### Task prompt
Below are entries with pictures in them. Output exactly the lines starting at the line with "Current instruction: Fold" and ending at the line with "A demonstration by", both included, but not the pictures.

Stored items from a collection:
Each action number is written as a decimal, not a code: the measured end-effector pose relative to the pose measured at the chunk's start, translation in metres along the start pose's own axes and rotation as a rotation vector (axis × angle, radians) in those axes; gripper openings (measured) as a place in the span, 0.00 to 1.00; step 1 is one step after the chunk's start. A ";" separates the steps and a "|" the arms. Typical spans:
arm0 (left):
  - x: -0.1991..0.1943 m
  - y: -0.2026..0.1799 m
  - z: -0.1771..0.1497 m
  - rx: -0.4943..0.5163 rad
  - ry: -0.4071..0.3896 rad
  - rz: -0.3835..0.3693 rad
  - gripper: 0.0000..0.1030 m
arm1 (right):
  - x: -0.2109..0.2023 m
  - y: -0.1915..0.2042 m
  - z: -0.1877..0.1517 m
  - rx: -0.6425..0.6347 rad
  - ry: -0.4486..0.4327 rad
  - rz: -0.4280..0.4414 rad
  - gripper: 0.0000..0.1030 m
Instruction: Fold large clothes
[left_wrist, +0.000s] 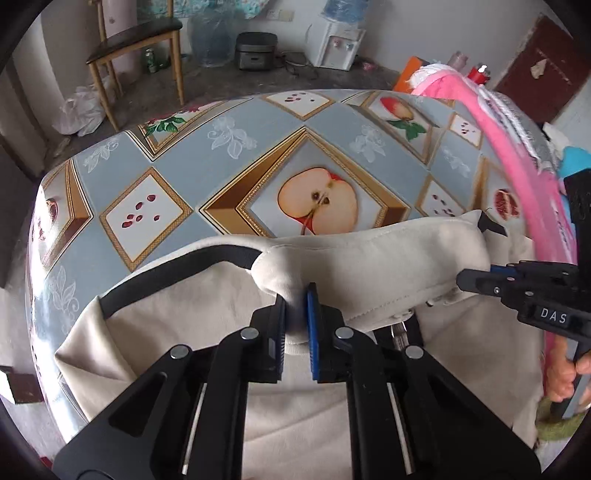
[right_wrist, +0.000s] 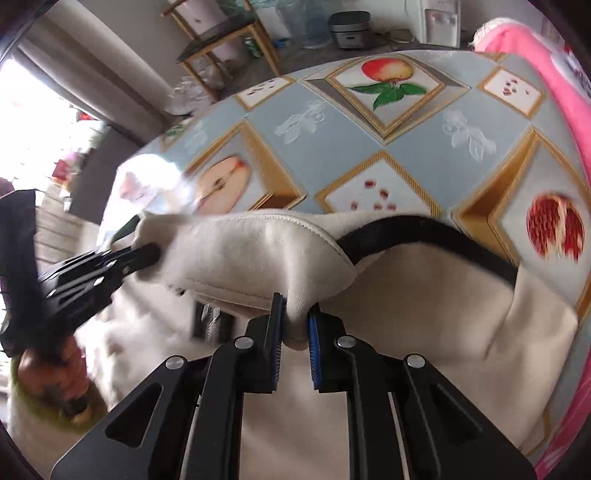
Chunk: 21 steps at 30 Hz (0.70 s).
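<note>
A cream garment (left_wrist: 192, 317) with a black trim band (left_wrist: 192, 264) lies on the near part of the table. A thick folded edge of it is lifted between both grippers. In the left wrist view my left gripper (left_wrist: 295, 308) is shut on the left end of this fold, with cloth bunched between its blue pads. My right gripper (left_wrist: 466, 282) comes in from the right and bites the fold's other end. In the right wrist view my right gripper (right_wrist: 295, 315) pinches the cream garment (right_wrist: 424, 314), and my left gripper (right_wrist: 150, 254) holds the fold's far left end.
The table (left_wrist: 221, 155) wears a blue-grey cloth printed with fruit. A pink garment (left_wrist: 517, 147) is draped along its right side. Beyond the far edge stand a wooden chair (left_wrist: 136, 40), a rice cooker (left_wrist: 256, 50) and a water dispenser (left_wrist: 336, 44). A person's hand (right_wrist: 62, 373) grips the left tool's handle.
</note>
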<state>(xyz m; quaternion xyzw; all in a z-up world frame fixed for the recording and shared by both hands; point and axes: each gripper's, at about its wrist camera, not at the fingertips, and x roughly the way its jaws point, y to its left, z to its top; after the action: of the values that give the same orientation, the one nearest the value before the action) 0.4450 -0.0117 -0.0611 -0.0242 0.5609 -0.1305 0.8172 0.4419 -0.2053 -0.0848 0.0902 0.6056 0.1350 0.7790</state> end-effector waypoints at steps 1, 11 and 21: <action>0.002 0.000 0.002 -0.007 0.001 0.004 0.09 | 0.004 0.000 0.001 -0.003 0.002 -0.006 0.12; -0.005 0.000 -0.033 0.201 0.007 0.059 0.13 | -0.008 -0.019 -0.029 -0.102 0.013 0.087 0.12; -0.006 0.002 -0.034 0.191 0.004 0.040 0.13 | -0.098 -0.002 -0.050 -0.096 -0.255 -0.123 0.36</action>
<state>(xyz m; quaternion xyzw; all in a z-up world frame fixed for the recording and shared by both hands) 0.4122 -0.0048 -0.0689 0.0653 0.5477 -0.1672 0.8172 0.3714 -0.2394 -0.0075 0.0322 0.4991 0.1033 0.8598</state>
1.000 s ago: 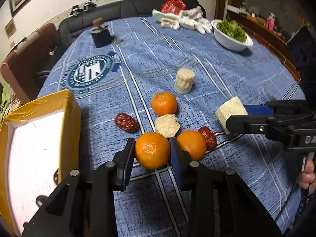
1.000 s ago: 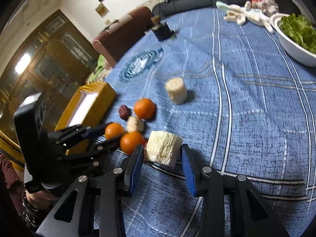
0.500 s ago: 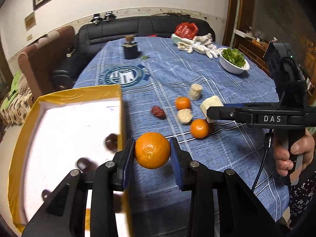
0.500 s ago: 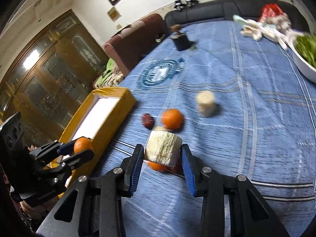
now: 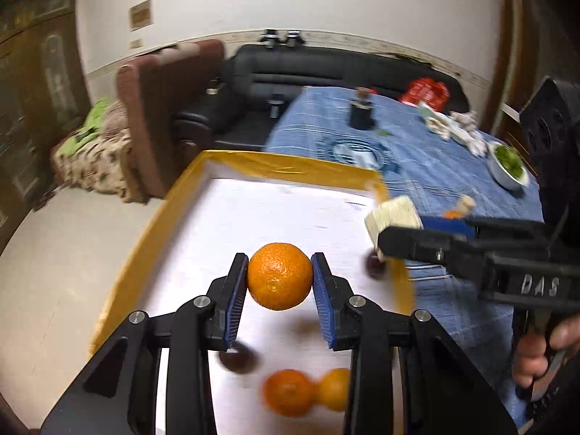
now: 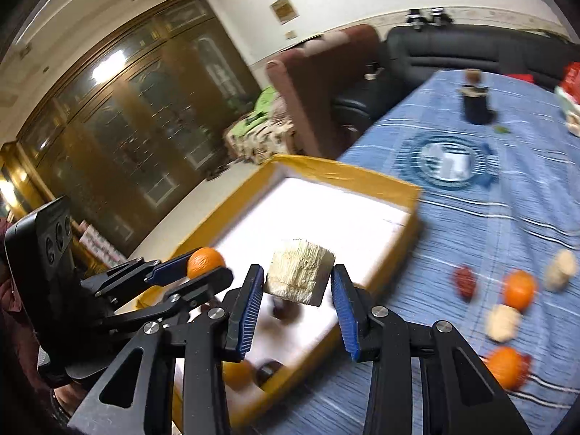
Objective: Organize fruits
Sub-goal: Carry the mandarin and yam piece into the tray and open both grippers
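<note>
My left gripper (image 5: 280, 282) is shut on an orange (image 5: 280, 281) and holds it above the white inside of the yellow box (image 5: 290, 168). Two oranges (image 5: 290, 391) and dark red dates (image 5: 239, 359) lie in the box below. My right gripper (image 6: 296, 291) is shut on a pale cream chunk (image 6: 299, 275) and holds it over the box's near right wall (image 6: 395, 250). The left gripper with its orange (image 6: 204, 261) shows in the right wrist view, and the right gripper's chunk (image 5: 393, 214) shows in the left wrist view.
On the blue tablecloth (image 6: 471, 210) lie two oranges (image 6: 519, 288), a date (image 6: 465, 280) and two cream chunks (image 6: 503, 322). A white bowl of greens (image 5: 507, 166) and a dark jar (image 5: 361, 112) stand farther back. Sofa and armchair stand beyond the table.
Both grippers have swung left from the table to over the yellow box, each still holding its load.
</note>
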The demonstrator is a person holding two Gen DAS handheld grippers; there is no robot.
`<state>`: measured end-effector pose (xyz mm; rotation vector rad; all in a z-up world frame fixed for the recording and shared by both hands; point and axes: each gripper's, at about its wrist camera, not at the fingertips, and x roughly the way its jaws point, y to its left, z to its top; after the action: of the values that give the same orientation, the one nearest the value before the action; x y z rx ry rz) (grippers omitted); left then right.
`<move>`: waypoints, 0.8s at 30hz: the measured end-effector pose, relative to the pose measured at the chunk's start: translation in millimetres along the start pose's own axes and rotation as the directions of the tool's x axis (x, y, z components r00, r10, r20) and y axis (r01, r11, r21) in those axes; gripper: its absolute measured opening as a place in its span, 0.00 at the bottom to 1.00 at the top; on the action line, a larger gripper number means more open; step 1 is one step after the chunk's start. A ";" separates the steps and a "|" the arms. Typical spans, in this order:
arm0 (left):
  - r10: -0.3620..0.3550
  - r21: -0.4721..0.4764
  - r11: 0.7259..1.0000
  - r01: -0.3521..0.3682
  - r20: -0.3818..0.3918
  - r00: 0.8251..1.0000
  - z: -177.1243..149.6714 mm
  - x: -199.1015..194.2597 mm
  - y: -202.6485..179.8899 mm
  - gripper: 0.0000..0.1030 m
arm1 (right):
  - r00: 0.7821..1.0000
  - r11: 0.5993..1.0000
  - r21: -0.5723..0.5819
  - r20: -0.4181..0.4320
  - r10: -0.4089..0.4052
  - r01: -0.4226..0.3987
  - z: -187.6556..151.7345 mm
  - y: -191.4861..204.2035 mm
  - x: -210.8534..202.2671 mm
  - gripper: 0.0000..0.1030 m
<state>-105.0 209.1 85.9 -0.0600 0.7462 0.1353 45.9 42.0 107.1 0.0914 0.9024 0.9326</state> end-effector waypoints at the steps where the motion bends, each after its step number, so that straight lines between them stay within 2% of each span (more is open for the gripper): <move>1: 0.014 -0.009 1.000 -0.014 -0.003 1.000 -0.1 2.1 6.7 0.32 | 1.000 1.000 -0.009 -0.010 0.002 -0.002 1.3 6.2 8.9 0.37; 4: 0.042 -0.042 0.998 -0.043 -0.019 0.999 -3.0 10.5 26.2 0.32 | 0.999 1.000 -0.024 -0.044 -0.016 0.015 6.9 19.2 34.0 0.37; 7: 0.064 -0.066 0.996 -0.067 -0.051 0.997 -6.2 22.0 38.7 0.32 | 0.991 0.998 -0.010 -0.118 -0.063 0.062 10.4 22.0 61.5 0.37; 13: 0.050 -0.098 0.993 -0.062 -0.120 0.992 -6.6 43.2 52.2 0.32 | 0.966 0.992 0.000 -0.231 -0.120 0.123 11.0 20.4 96.0 0.37; 19: 0.069 -0.018 0.997 -0.075 -0.230 0.971 -7.2 59.6 44.5 0.33 | 0.950 0.989 -0.014 -0.275 -0.148 0.150 11.3 22.9 108.8 0.40; 20: 0.076 -0.015 0.997 -0.082 -0.244 0.967 -8.1 61.4 44.6 0.35 | 0.948 0.988 -0.015 -0.280 -0.149 0.151 10.9 23.4 108.7 0.41; 21: 0.081 -0.016 0.996 -0.087 -0.248 0.965 -8.5 60.6 45.6 0.43 | 0.948 0.989 -0.015 -0.283 -0.147 0.149 10.6 23.7 107.6 0.42; 24: 0.103 -0.037 0.993 -0.113 -0.206 0.973 -7.2 49.0 47.3 0.53 | 0.962 0.991 -0.015 -0.239 -0.133 0.133 12.4 22.4 89.6 0.42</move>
<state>-81.1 260.2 47.0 -0.0800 0.9515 0.2537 64.2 124.6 68.2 -0.0825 1.1186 0.8281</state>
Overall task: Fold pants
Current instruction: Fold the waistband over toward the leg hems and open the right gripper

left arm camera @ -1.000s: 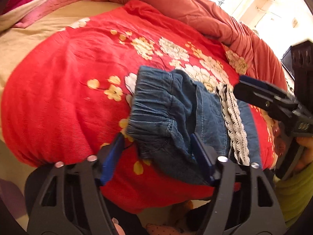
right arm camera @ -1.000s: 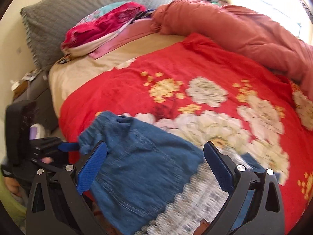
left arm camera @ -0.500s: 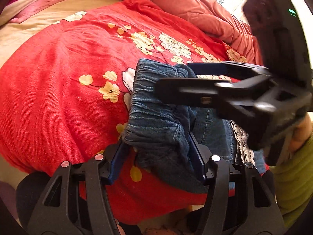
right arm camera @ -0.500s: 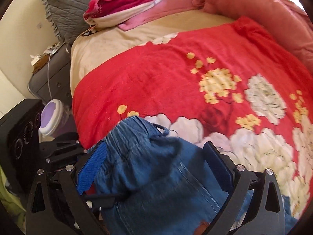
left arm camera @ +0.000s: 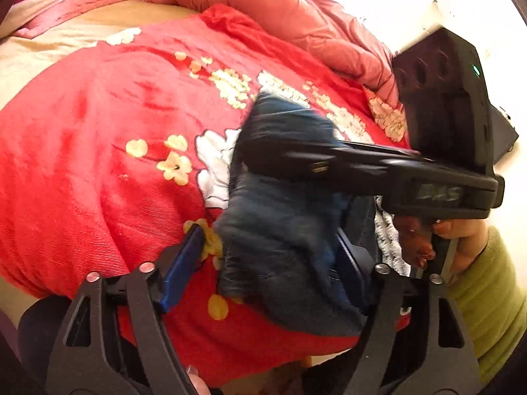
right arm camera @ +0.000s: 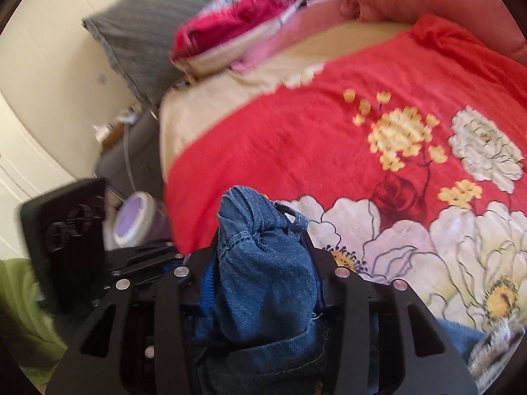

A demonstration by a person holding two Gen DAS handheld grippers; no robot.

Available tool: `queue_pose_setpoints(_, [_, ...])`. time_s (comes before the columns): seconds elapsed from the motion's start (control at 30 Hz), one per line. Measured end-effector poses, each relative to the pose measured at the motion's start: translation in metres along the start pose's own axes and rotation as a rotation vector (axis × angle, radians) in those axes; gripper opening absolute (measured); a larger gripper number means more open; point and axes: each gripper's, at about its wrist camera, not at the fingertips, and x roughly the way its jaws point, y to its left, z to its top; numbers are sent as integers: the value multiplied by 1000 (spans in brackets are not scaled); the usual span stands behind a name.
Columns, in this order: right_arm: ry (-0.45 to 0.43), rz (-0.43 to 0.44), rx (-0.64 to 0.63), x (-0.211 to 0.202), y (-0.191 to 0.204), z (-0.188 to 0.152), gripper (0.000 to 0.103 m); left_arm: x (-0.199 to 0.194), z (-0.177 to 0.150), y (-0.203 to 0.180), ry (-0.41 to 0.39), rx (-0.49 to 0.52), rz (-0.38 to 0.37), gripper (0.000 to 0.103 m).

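The pants are small blue denim pants with a gathered waistband and white lace trim [left arm camera: 387,240], lying on a red floral blanket [left arm camera: 98,164]. In the left wrist view the bunched waistband [left arm camera: 280,230] lies between the open blue-padded fingers of my left gripper [left arm camera: 268,260]. My right gripper [left arm camera: 250,151] reaches in from the right across the waistband. In the right wrist view my right gripper [right arm camera: 263,260] is shut on the bunched waistband [right arm camera: 263,263], which sticks up between its jaws.
The red blanket [right arm camera: 329,131] covers the bed, with a rolled salmon duvet [left arm camera: 263,10] at the back. A grey pillow [right arm camera: 148,33] and folded pink bedding [right arm camera: 247,16] lie at the head. A nightstand with a white jar [right arm camera: 135,220] stands beside the bed.
My right gripper has swung across to the waistband and closed on it, bunching the denim. My left gripper's fingers have spread a little wider around the same end.
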Motion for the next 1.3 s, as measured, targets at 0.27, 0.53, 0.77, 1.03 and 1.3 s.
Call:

### Written reply
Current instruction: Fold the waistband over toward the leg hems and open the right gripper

left arm camera @ -1.000s: 
right arm camera @ -1.000s: 
left arm camera @ -0.500s: 
right arm camera @ -0.500s: 
left arm camera @ +0.000s: 
right arm camera @ +0.000s: 

A demonstration by a person holding two Gen DAS handheld grippers; no robot.

No further output is given for this exercise.